Retired from active business, Longworth was able to devote decades to his favorite pastime: experimental horticulture. His greatest success was the Catawba grape. In 1828, his friend John Adlum sent him specimens from Washington, D.C. They flourished along the banks of the Ohio River. Longworth pulled down his other vines, replacing them with the late-ripening, purplish-red grapes.
With bumper crops of Catawba, Longworth began to make wine, employing armies of German immigrants and introducing the first large-scale winemaking operation in the New World. When a sparkling variant was discovered by accident, wine enthusiasts from San Francisco to Paris toasted the pink bubblies from Ohio. (In 1858, Henry Wadsworth Longfellow wrote an ode to “Catawba Wine” and dedicated the poem to Longworth.) By the time of his death, Longworth’s vineyards were producing 150,000 bottles annually.

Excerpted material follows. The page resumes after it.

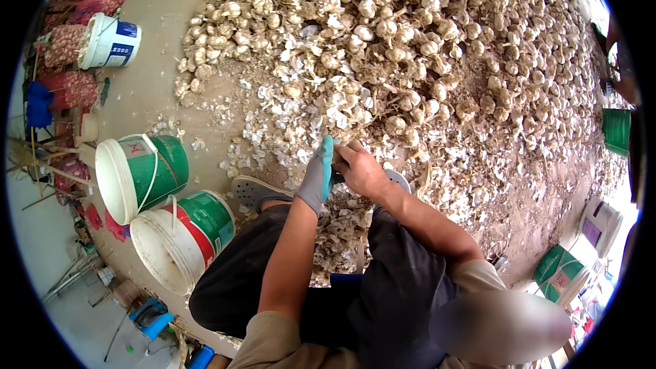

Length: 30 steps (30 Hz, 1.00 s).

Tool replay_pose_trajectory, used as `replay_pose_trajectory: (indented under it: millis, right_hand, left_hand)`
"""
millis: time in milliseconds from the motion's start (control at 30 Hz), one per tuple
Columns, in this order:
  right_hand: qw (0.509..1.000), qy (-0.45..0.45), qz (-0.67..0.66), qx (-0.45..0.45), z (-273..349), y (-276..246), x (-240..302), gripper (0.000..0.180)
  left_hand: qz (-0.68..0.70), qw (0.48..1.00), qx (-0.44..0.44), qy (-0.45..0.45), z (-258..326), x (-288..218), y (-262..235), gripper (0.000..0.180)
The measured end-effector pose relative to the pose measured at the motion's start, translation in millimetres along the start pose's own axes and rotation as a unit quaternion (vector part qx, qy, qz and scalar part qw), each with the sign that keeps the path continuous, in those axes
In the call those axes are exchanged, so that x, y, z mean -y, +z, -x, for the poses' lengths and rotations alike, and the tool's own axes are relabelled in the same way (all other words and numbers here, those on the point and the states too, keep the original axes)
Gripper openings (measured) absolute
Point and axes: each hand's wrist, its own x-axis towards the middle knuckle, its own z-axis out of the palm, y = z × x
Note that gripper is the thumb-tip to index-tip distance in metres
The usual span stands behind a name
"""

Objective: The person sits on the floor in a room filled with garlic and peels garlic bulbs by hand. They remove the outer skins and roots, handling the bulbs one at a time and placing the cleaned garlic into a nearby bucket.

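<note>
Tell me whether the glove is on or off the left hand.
On. The grey-and-teal glove covers the left hand to the wrist; the right hand shows bare skin.

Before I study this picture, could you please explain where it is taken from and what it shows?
Nothing here is a machine, only a person at work. The picture comes from a wide fisheye camera on that person's head, looking down, so straight edges bend. The left hand wears a grey and teal glove; the right hand is bare. They are close together; anything between them is too hidden to name. On the floor, many garlic bulbs spread ahead, loose papery skins nearer. Two buckets are at left.
</note>
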Motion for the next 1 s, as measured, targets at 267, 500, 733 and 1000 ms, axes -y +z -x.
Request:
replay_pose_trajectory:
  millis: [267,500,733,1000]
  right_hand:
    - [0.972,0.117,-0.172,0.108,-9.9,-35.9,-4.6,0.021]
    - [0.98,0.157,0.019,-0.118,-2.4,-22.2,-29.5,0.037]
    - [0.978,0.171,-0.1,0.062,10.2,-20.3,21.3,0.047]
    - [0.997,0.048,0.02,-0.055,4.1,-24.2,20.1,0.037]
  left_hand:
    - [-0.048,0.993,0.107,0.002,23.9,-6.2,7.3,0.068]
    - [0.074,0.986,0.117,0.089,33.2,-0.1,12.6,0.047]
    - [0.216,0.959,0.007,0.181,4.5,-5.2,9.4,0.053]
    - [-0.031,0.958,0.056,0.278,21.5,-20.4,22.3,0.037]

The great bulk of Longworth’s wealth went to his idiosyncratic program of philanthropy. Longworth, explained an 1863 obituary in Harper’s Weekly, “had a whimsical theory that those whom everybody will help were not entitled to any aid from him, and that he would confine his donations to the worthless and wretched vagabonds that everyone else turns away from.” These, he would explain, were “the devil’s poor.” They were the beneficiaries of virtually all of his charitable giving.
Much about Longworth’s giving is anecdotal, but the stories that remain are revealing. “A committee of Mormons, on a begging expedition, was once sent to him by a friend,” noted the Harper’s Weekly obituary, “with a note intimating that, as these people were not Christians, and seemed to be abandoned by everybody that professed to be, they probably came within his rule, and he could consistently assist them. He did so without hesitation.”
Every Monday morning Longworth was known to give away 10-cent loaves of bread to anyone who would ask for one; most weeks he reportedly gave away between 300 and 800 loaves. He built a four-story brick boarding house over his wine cellars, with 56 neatly appointed apartments that he rented below cost to poor laborers and their families. If a man could not afford the rent, Longworth would often allow him to stay, free of charge, for months and sometimes even years.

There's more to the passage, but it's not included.